◆ Problem statement:
Print out all the records, word for word.

◆ Exercise input:
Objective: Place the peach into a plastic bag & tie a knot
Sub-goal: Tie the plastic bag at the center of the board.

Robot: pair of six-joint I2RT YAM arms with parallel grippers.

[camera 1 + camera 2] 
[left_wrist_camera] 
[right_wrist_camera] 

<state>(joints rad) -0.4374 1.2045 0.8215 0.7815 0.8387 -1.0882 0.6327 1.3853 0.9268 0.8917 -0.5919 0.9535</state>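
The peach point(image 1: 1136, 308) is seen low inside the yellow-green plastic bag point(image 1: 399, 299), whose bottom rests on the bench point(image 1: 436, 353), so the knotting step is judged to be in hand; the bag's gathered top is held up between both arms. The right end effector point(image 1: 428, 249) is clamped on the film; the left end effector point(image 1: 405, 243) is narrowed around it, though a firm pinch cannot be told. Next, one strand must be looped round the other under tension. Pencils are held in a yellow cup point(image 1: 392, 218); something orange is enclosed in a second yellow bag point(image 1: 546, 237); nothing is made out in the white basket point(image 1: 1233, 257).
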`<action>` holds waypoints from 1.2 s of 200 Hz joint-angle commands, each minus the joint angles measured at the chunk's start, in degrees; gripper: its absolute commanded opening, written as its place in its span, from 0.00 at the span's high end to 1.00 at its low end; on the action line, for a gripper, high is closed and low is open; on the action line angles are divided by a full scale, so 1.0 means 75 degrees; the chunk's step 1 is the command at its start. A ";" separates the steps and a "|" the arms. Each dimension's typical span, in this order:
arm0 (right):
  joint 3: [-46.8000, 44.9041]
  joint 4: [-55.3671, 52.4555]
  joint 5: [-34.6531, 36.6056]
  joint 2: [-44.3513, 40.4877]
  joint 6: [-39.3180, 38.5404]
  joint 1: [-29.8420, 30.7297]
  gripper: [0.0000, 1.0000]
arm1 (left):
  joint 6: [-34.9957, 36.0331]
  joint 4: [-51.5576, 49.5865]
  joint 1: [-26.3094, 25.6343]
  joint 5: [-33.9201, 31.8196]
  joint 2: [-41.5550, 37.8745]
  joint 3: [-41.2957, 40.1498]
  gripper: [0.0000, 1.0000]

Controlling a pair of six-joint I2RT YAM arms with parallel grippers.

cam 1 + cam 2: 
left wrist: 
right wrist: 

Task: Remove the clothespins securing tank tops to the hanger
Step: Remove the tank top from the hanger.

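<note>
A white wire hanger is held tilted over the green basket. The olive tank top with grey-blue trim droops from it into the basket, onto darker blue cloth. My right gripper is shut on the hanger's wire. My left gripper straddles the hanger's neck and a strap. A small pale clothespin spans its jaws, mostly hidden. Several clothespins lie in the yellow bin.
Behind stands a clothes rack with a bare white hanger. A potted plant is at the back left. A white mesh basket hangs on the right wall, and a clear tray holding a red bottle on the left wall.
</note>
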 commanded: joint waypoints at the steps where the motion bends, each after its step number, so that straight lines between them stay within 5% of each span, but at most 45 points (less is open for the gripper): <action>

◆ Finished task:
Objective: Place the peach into a plastic bag & tie a knot
Sub-goal: Tie the plastic bag at the center of the board.

Robot: pair of six-joint I2RT YAM arms with parallel grippers.

[camera 1 + camera 2] 
[left_wrist_camera] 
[right_wrist_camera] 

<state>(joints rad) -0.4374 1.2045 0.8215 0.7815 0.8387 -1.0882 0.6327 1.3853 0.9268 0.8917 -0.5919 0.9535</state>
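The peach point(image 1: 1136, 308) is seen low inside the yellow-green plastic bag point(image 1: 399, 299), whose bottom rests on the bench point(image 1: 436, 353), so the knotting step is judged to be in hand; the bag's gathered top is held up between both arms. The right end effector point(image 1: 428, 249) is clamped on the film; the left end effector point(image 1: 405, 243) is narrowed around it, though a firm pinch cannot be told. Next, one strand must be looped round the other under tension. Pencils are held in a yellow cup point(image 1: 392, 218); something orange is enclosed in a second yellow bag point(image 1: 546, 237); nothing is made out in the white basket point(image 1: 1233, 257).
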`<action>` holds waypoints from 1.2 s of 200 Hz joint-angle commands, each minus the joint angles measured at the chunk's start, in degrees; gripper: its absolute commanded opening, written as its place in its span, from 0.00 at the span's high end to 1.00 at its low end; on the action line, for a gripper, high is closed and low is open; on the action line angles are divided by a full scale, so 1.0 means 75 degrees; the chunk's step 1 is the command at its start. A ";" separates the steps and a "|" the arms. Each dimension's typical span, in this order:
arm0 (right):
  joint 3: [-46.8000, 44.9041]
  joint 4: [-55.3671, 52.4555]
  joint 5: [-34.6531, 36.6056]
  joint 2: [-44.3513, 40.4877]
  joint 6: [-39.3180, 38.5404]
  joint 1: [-29.8420, 30.7297]
  gripper: [0.0000, 1.0000]
arm1 (left):
  joint 6: [-34.9957, 36.0331]
  joint 4: [-51.5576, 49.5865]
  joint 1: [-26.3094, 25.6343]
  joint 5: [-33.9201, 31.8196]
  joint 2: [-41.5550, 37.8745]
  joint 3: [-41.2957, 40.1498]
  gripper: [0.0000, 1.0000]

Controlling a pair of six-joint I2RT YAM arms with parallel grippers.

cam 1 + cam 2: 
left wrist: 
right wrist: 

Task: Remove the clothespins securing tank tops to the hanger
Step: Remove the tank top from the hanger.

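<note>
A white wire hanger is held tilted over the green basket. The olive tank top with grey-blue trim droops from it into the basket, onto darker blue cloth. My right gripper is shut on the hanger's wire. My left gripper straddles the hanger's neck and a strap. A small pale clothespin spans its jaws, mostly hidden. Several clothespins lie in the yellow bin.
Behind stands a clothes rack with a bare white hanger. A potted plant is at the back left. A white mesh basket hangs on the right wall, and a clear tray holding a red bottle on the left wall.
</note>
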 commanded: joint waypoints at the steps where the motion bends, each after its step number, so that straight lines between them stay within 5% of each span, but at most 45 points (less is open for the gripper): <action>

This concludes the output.